Saved data entries:
□ □ □ □
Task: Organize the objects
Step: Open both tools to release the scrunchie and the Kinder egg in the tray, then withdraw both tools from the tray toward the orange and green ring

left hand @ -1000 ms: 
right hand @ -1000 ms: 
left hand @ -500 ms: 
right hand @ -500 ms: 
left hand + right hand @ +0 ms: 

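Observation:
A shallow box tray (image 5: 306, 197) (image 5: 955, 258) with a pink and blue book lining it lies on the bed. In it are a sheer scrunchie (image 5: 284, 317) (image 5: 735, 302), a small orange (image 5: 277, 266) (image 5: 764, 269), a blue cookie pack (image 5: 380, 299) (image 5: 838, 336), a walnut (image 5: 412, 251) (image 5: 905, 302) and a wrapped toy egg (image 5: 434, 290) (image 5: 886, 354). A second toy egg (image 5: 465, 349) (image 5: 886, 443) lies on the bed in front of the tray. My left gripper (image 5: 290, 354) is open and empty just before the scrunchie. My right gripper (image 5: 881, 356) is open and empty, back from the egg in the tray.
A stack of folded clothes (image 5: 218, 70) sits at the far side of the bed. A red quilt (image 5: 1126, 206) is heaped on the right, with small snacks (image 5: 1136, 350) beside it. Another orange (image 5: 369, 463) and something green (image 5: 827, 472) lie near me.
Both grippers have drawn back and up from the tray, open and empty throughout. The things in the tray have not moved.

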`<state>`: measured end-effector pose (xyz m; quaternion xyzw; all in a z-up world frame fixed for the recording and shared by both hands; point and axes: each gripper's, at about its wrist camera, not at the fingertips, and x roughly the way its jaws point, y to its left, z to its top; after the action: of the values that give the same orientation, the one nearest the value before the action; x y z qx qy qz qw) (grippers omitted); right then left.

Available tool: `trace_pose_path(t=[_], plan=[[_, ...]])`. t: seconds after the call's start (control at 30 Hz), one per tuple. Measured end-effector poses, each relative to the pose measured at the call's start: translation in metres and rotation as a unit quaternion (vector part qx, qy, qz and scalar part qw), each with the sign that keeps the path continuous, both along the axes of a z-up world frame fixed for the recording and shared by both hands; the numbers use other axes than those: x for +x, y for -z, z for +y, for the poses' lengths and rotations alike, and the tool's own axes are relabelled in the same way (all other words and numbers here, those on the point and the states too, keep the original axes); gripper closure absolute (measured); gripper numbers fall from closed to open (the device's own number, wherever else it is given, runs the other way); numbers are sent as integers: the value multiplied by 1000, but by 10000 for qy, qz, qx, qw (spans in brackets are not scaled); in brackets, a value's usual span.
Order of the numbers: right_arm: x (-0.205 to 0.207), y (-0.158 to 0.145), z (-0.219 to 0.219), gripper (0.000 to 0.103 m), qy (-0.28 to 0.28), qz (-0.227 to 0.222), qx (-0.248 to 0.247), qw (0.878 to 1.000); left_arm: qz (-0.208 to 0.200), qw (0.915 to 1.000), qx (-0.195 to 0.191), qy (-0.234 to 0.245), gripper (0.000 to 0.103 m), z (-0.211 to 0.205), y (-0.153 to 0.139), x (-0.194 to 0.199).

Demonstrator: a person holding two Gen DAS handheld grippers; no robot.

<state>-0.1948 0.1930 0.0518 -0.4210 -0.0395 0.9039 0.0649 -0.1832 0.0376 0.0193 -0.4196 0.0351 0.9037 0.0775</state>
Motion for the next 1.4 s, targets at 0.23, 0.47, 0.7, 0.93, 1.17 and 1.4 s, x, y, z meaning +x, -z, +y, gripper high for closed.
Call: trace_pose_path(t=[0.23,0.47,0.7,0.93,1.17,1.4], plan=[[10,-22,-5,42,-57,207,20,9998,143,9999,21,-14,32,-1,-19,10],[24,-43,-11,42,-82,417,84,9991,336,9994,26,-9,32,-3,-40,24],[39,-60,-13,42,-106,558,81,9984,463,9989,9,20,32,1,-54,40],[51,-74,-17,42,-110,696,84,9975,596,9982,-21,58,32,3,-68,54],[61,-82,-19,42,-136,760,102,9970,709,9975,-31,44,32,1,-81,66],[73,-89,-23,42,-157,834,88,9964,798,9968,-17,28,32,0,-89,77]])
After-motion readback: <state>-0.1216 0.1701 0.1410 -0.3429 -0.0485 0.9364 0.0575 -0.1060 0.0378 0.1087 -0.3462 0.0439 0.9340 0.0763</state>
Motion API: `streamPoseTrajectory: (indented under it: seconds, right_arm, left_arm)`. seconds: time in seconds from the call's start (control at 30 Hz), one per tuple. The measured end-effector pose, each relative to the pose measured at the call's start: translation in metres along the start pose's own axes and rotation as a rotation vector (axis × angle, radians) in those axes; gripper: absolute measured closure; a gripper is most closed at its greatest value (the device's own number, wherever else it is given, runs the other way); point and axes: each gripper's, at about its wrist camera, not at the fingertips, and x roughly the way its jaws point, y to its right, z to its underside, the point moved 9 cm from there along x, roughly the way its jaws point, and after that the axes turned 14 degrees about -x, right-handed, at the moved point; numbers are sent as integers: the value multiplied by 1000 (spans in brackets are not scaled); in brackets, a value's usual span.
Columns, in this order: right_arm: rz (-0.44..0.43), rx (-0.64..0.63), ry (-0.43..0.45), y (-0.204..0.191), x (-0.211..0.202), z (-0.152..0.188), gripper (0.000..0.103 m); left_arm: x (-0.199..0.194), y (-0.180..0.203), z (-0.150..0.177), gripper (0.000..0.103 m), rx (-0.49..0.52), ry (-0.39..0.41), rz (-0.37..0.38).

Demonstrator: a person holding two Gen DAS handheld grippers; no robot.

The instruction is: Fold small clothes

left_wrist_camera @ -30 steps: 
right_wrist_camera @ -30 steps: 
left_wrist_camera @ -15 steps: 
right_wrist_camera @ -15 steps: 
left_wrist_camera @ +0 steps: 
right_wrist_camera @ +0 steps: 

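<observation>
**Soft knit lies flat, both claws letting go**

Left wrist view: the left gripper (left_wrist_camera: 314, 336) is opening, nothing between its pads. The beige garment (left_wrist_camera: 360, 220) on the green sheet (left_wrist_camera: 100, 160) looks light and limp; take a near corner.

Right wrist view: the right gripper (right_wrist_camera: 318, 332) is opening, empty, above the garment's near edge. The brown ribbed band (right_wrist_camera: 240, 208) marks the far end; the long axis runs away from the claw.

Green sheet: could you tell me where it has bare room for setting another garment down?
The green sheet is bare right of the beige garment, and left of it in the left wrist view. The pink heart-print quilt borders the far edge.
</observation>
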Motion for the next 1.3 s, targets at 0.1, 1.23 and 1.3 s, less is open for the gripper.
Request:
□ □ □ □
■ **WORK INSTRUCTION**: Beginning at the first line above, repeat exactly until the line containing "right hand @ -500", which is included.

■ **THE ANSWER**:
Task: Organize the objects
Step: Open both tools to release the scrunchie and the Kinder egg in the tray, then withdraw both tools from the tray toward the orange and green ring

left hand @ -1000 ms: 
right hand @ -1000 ms: 
left hand @ -500 ms: 
right hand @ -500 ms: 

That completes the response to the exercise.